King Lear sees women in power and demonstrates women using their position to their advantage. What I think is most interesting about the shift in power is how unexpected it is from the characters in the play. Even though the power is directly handed to the daughters, people do not see them as a threat because they are women. This allows them to act cruelly and nobody suspects them. Part of what makes their strategy so good is that they play into the role men expect them to be in. Regan and Goneril are the perfect examples of this. They use their innocent relationship with their father to pinpoint and expose his mental weaknesses. They maintain the image of innocence with not only their father, but the people around him, for a short amount of time. This helps them capitalize on their fathers deranged state and smoothly transfer the position of power to them without much resistance.
When Edmund comes into power through the manipulation of his father and brother, Regan and Goneril saw him as a potential threat. As a woman in their current time period, people were much more likely to stand with a man as a leader due to the way women were viewed. They knew this and decided to both act on the situation, by both flirting with him and trying to play to him. However, Goneril and Regan both understood that the one who married him would have a large advantage over the other kingdom. This unspoken understanding provoked a competitive and greedy relationship between the two sisters and was eventually led to their downfall.

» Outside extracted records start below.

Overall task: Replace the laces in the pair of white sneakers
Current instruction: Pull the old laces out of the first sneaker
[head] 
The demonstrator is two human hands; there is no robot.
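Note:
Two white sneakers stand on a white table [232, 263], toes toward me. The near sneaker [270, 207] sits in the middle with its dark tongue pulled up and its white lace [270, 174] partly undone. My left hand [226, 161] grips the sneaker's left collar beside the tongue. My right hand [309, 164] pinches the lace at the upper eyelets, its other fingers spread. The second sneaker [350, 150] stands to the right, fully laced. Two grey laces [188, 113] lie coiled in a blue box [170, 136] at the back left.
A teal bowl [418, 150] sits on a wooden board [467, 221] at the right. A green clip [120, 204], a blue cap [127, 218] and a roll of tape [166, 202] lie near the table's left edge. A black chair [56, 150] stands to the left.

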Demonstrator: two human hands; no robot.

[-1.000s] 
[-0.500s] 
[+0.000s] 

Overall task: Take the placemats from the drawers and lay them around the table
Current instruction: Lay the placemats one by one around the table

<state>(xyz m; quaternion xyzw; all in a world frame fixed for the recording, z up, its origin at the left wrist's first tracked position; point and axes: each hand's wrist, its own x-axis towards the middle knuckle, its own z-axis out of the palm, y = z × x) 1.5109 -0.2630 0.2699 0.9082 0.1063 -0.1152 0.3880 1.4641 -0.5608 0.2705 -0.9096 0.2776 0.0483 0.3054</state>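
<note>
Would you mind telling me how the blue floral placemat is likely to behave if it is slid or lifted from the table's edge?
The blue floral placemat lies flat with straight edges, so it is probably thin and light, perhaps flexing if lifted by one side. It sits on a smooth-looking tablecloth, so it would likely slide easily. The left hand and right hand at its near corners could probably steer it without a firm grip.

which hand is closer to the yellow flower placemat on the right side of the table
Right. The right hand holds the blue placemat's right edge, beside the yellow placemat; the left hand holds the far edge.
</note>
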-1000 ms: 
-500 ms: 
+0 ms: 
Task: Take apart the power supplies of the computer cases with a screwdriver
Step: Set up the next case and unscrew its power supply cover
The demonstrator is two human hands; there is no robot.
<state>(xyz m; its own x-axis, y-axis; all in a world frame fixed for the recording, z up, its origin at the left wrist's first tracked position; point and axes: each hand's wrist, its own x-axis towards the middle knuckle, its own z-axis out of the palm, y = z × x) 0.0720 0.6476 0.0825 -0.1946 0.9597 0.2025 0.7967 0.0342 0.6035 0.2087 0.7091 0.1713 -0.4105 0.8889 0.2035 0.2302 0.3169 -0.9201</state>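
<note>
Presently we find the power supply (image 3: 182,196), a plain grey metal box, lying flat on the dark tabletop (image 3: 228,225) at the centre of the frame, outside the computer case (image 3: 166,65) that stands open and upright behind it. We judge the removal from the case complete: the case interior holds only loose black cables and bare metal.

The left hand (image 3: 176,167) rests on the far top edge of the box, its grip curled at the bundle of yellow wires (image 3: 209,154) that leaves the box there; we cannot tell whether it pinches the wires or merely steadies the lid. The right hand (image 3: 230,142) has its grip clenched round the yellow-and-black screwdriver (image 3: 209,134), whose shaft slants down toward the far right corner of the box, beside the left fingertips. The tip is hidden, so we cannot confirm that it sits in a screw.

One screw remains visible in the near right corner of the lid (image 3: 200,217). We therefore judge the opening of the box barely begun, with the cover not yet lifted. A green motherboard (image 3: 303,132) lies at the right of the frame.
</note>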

Overall, Goneril and Regan’s unique and genius rise made the play as a whole and presents the largest theme in the play: power is taken by who has the drive and cruelty to take it.
I thought this was a very interesting interpretation of the characters, specifically when you mentioned how they pretend to play the role that men expect from them. I did not thing about this while reading King Lear, but that is exactly how they transition the power so smoothly without any suspicion.